▶ **REQUIRED ACTION**
Repeat the entries beneath in their entirety, precisely as given.

----

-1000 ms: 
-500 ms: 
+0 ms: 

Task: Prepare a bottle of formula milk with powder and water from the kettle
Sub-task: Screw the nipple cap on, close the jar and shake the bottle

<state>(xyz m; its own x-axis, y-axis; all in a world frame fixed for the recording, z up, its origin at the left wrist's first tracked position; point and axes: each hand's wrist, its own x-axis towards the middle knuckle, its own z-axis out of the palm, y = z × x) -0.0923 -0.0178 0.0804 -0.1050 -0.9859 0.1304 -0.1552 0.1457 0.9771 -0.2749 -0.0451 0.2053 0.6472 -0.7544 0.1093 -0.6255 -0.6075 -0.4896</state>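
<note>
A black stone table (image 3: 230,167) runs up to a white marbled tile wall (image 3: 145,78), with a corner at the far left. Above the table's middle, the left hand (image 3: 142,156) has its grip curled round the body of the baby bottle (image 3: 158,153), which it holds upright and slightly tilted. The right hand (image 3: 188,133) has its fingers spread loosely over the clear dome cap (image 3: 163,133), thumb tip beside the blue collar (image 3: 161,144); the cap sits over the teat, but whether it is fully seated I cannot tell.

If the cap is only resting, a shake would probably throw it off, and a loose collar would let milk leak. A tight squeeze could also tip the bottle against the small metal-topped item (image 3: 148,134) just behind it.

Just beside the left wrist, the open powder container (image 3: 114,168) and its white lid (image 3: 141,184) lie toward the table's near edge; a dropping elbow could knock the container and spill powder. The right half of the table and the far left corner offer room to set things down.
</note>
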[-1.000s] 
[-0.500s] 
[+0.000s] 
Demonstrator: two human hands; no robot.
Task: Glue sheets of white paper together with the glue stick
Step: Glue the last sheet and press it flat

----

▶ **EXPECTED ANSWER**
-1000 ms: 
-500 ms: 
+0 ms: 

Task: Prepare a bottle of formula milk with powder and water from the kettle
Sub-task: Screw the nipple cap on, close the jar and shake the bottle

<state>(xyz m; its own x-axis, y-axis; all in a world frame fixed for the recording, z up, its origin at the left wrist's first tracked position; point and axes: each hand's wrist, its own x-axis towards the middle knuckle, its own z-axis out of the palm, y = z × x) -0.0923 -0.0178 0.0804 -0.1050 -0.9859 0.1304 -0.1552 0.1457 0.9771 -0.2749 -0.0451 0.2053 0.6472 -0.7544 0.1093 -0.6255 -0.6075 -0.4896</state>
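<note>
A black stone table (image 3: 230,167) runs up to a white marbled tile wall (image 3: 145,78), with a corner at the far left. Above the table's middle, the left hand (image 3: 142,156) has its grip curled round the body of the baby bottle (image 3: 158,153), which it holds upright and slightly tilted. The right hand (image 3: 188,133) has its fingers spread loosely over the clear dome cap (image 3: 163,133), thumb tip beside the blue collar (image 3: 161,144); the cap sits over the teat, but whether it is fully seated I cannot tell.

If the cap is only resting, a shake would probably throw it off, and a loose collar would let milk leak. A tight squeeze could also tip the bottle against the small metal-topped item (image 3: 148,134) just behind it.

Just beside the left wrist, the open powder container (image 3: 114,168) and its white lid (image 3: 141,184) lie toward the table's near edge; a dropping elbow could knock the container and spill powder. The right half of the table and the far left corner offer room to set things down.
</note>
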[-1.000s] 
[-0.500s] 
[+0.000s] 
Demonstrator: two human hands; no robot.
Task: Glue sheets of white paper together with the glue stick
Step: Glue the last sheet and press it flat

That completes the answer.